In 2011, the United States Office of Special Counsel found that the Dover mortuary had committed what investigators called gross mismanagement of remains between 2004 and 2008. The investigators documented specific failures: body parts had been lost; the damaged arm bone of a deceased soldier had been sawed off without telling the family so the body could fit in a casket; supervision had been lax. Three supervisors were disciplined but kept their jobs. The Special Counsel investigation found that Air Force officials had tried to silence whistleblowers, falsified records, and lied to investigators. Colonel Robert H. Edmondson, who commanded the facility from January 2009 to October 2010, was reprimanded and fined $7,000 but allowed to remain in the Air Force. Quinton Keel, the division director, was demoted and reassigned before eventually resigning. The Special Counsel was critical of the Air Force for failing to remove personnel. The USAF convened a board led by General John Abizaid, the former CENTCOM commander, to review the mortuary's operations.
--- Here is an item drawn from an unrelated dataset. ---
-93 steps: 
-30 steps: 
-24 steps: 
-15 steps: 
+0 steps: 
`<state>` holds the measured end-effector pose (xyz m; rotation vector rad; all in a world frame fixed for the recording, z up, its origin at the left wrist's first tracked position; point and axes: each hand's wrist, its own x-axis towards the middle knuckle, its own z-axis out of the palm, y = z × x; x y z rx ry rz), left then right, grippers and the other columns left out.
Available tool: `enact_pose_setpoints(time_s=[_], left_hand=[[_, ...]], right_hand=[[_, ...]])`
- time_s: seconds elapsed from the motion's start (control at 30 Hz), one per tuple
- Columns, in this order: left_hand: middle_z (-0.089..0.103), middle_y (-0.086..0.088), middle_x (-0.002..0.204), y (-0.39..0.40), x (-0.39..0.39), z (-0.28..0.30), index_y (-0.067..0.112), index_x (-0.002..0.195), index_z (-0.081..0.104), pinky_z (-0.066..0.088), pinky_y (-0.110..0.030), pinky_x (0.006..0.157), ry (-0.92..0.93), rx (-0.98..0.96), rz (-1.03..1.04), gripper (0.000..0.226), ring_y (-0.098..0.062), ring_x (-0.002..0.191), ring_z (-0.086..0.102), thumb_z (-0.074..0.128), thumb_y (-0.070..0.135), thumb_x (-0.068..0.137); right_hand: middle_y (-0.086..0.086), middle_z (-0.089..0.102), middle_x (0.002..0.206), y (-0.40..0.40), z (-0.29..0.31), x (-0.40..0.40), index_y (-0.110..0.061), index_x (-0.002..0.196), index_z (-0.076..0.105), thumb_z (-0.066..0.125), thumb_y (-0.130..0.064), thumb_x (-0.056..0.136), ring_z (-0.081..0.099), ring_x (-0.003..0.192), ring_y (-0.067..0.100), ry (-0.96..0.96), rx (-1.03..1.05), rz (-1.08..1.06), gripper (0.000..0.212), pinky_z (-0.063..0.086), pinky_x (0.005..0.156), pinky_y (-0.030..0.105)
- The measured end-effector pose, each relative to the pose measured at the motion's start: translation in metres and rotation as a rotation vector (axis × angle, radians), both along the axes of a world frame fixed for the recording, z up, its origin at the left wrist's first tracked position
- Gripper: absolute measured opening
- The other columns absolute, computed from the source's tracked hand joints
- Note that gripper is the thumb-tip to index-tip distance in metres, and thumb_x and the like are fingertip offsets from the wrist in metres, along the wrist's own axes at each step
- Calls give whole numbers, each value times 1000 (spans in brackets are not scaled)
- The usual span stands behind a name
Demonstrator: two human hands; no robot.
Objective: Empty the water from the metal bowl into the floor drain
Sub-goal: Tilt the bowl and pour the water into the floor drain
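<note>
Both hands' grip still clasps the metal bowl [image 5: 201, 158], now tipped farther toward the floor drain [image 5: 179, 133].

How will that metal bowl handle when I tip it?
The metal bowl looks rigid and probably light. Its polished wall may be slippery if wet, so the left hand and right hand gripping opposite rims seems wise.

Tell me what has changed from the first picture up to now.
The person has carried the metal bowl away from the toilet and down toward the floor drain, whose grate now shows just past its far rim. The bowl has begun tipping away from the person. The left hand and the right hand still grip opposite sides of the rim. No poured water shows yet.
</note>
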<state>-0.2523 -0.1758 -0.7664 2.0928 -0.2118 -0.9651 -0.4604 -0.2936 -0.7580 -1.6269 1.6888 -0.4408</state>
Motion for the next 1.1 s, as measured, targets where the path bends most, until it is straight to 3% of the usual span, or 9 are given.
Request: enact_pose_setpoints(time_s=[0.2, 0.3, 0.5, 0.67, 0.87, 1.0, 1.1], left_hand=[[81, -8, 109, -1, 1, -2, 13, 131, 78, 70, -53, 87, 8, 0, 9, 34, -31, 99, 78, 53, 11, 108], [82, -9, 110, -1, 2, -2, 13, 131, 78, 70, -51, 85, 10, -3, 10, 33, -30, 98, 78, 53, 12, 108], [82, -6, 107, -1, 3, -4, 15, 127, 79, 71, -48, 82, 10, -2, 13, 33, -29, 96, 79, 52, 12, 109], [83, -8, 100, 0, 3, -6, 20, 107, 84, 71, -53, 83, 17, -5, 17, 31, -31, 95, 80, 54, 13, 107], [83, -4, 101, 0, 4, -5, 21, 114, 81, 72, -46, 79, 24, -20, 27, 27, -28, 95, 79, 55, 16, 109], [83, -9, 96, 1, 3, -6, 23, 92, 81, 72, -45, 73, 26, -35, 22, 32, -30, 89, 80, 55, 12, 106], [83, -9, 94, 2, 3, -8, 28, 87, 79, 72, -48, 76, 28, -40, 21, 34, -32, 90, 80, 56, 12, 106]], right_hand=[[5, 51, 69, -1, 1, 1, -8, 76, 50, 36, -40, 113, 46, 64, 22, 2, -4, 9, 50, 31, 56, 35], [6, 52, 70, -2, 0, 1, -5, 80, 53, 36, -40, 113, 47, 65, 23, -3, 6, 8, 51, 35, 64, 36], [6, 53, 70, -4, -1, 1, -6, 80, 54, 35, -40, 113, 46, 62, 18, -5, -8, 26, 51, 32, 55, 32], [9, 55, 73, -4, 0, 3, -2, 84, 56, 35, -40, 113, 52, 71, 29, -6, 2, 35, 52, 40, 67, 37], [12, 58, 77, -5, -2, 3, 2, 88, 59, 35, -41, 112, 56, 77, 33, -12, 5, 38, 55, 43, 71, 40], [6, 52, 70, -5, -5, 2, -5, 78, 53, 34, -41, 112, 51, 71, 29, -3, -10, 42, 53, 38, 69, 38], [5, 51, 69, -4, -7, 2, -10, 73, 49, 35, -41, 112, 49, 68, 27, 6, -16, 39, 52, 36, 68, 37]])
The King George County Landfill

In December 2011, a Washington Post investigation revealed that between 2004 and 2008, the Dover mortuary had disposed of the partial cremated remains of 274 U.S. military personnel in the King George County Landfill in Virginia. The remains were the unidentifiable fragments left over after primary remains had been returned to families - the small pieces that forensic identification had not been able to attribute. The families had not been told. Many had assumed the partial remains had been given a respectful disposition. The landfill was a working commercial landfill. In February 2012, the Post revealed that mortuary and Dover officials had suggested burying the remains at sea but were overruled by an unidentified Air Mobility Command officer and Army Personnel Command officers, who directed that the remains be disposed of as medical waste. The decision had cascaded through years of operations. Mortuary procedures changed after the disclosures. The remains buried in landfills are not recoverable; the families affected received apologies but no remediation.

The Whistleblowers

The 2011 investigations came to light because of civilian employees at the Dover mortuary who refused to stay quiet. The Office of Special Counsel found in January 2012 that mortuary officials had retaliated against four civilian whistleblowers - two were fired, two were suspended - for their role in raising concerns. In June 2012, three of those whistleblowers - James G. Parsons Sr., Mary Ellen Spera, and William Zwicharowski - were honored as Public Servants of the Year by the United States Office of Special Counsel. The honor recognized that they had risked their careers to expose practices that violated the sacred commitment the mortuary was supposed to embody. The Dignified Transfer ceremony - the slow walk from the aircraft to the transfer case, the family members watching from a private observation room - is the public face of Dover's work. The whistleblowers reminded the public that the private face mattered too. Their testimony forced reforms in chain-of-custody procedures, identification protocols, and family communication. The facility's reputation has slowly rebuilt itself in the years since. Most American service members killed overseas still come home through Dover. Many families now know how carefully their loved ones are received.

From the Air

The Charles C. Carson Center for Mortuary Affairs is at Dover Air Force Base, 39.13 degrees north, 75.49 degrees west, on the southern side of Dover, Delaware. Dover AFB (KDOV) is the home of the 436th and 512th Airlift Wings, operating C-5M Super Galaxy and C-17 Globemaster III strategic transport aircraft. The base is one of the largest in the U.S. and one of the most important strategic-airlift hubs in the world. Restricted airspace surrounds the base. Pattern altitude in surrounding civil airspace is governed by Dover Class C and Restricted Areas. Approach control is at Dover Approach 134.075. Civil aircraft must monitor and respect arrival ceremonies that may be in progress on the flight line.